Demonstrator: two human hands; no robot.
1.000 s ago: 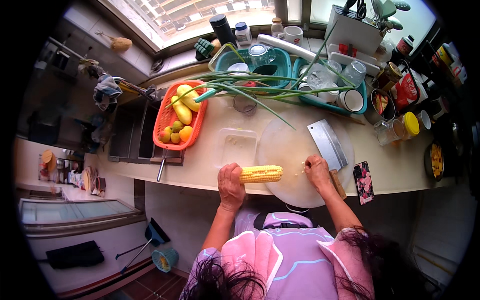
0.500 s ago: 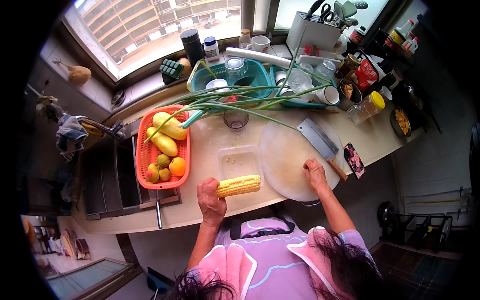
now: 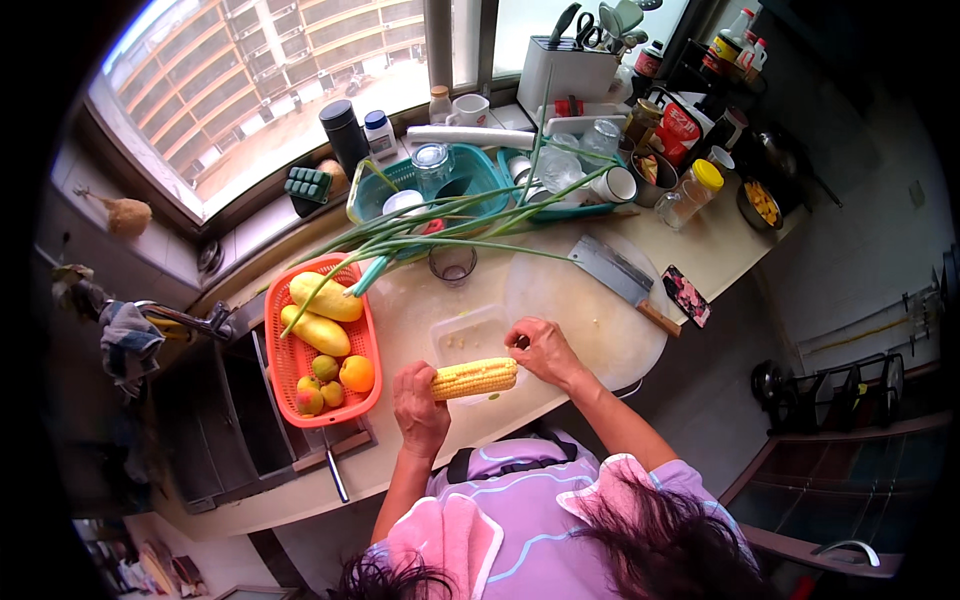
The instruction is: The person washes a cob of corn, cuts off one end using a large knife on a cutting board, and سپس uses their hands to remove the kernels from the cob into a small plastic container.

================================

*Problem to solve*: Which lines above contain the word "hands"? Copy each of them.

*Answer box*:
Demonstrator: two human hands; no robot.
The instruction is: The person washes a cob of corn, cuts off one end using a large knife on a cutting board, and سپس uses their hands to remove the kernels from the cob into a small plastic container.

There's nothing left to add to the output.